Паутина отчаяния, окутавшая выработку, не могла остаться незамеченной. По городу разнеслись слухи, будто там, где давно не ступала гильдия проповедников, происходит чертовщина. Суеверный ужас объял сердца и умы крестьян. Матери вскакивали по ночам с постели, боясь за своих детей, им чудились грозные звуки набата, преследовал запах скверны, и все окончательно перемешалось в голове от проповедей священников.
[ССХЛАЦЦЦ]
Меня зовут Альтаир, и я единственный в городе профессиональный охотник на нечисть, не состоящий официально ни в одном из инквизиторских культов. Хотя за моей спиной и сосредоточена вся мощь племени христовых проповедников.
Обитатель катакомб, по россказням суеверных монахов и местных жителей, являлся порождением дьявольских сил. Если это правда, необходимо вырезать очередную опухоль на гигантском теле Парижа.
Дождавшись ночи, когда луна раскрывает око и темные силы выходят на поверхность, я отправился к шахтам, надеясь встретить хозяина «паутины».
В тот вечер в моем сердце зарождалась дрожь, непонятный холод проникал в тело, несмотря на летний зной. Хоть искры высекай из собственных костей, чтобы согреться. Душа наполнялась предчувствием чего-то неминуемого, рокового. В пути руки судорожно ощупывали заплечный мешок, проверяя, все ли на месте, не упустил ли чего важного? Две палочки для розжига, хворост, жаждущий обнять искру. Серый плащ трепыхался на ветру, легкий, как тополиный пух, позволяющий укрыться в ночи от наблюдателей. Сапоги из телячьей кожи делали поступь бесшумной.
За моей спиной перешептывались исполинские сосны, одетые в тяжелую броню. Их ветви сухо терлись друг о друга, как ладони у нищенки; гнилой бурый мох свисал со стволов неопрятными лохмотьями. Курганы на опушке, хорошо различимые днем, затаились в ожидании. Тот, что поближе – еще зеленый, дальний уже не отличим от ночи. Я передвигался бесшумно, стремительно приближаясь к цели.
Порыв ветра ударил в лицо. Когда напор стих, я на бегу увидел выплывающие из темноты копи. От полуобвалившегося спуска в лабиринт, забинтованного туманом, тянуло запахом серы. Я был на месте. Несколько раз с шумом вдохнул воздух, очищая разум, огляделся вокруг и взялся за работу.
Ритуальный огонь должен быть чистым – только хворост и дерево. Сизый дым поднимется до неба, обволакивая саму жизнь, вбирая в себя и мою душу, и тогда даже демон не сможет разглядеть меня в его густых клубах. Огонь прогорит, и надо будет сторожить угли, пока они остывают…
Впрочем, тварь могла принять меры.

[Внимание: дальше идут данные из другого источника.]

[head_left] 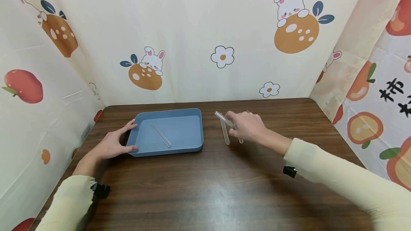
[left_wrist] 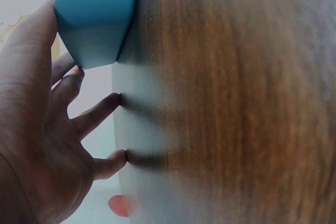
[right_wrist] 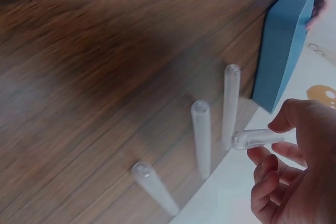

Сейчас, когда я за работой и беззащитен, самое время напасть…
Тяжелую мысль прервал отчетливый звук. Вдалеке, на постоялом дворе, завыла собака. Завыла жалобно, тягуче. Ее крик ужаса подхватили другие собаки. От этой ночной какофонии у меня перехватило дух, кровь отошла от лица, но тут же вновь в него ударила.
Я оглянулся – и ускорил трение. Наконец-то, сладостный запах дыма. Впопыхах произнесенная молитва, рождение угольков – и вспыхнуло пламя! Я щедро подбросил хвороста. Огонь затрещал, разгораясь, выплевывая сизые, быстро распадающиеся дымные кольца. Часом позже я зашью в мешочек черный уголек, символизирующий сожженное тело грешницы, повешу на шею, и, получив защиту, спущусь в штольню, хоть все мое естество этому и противится.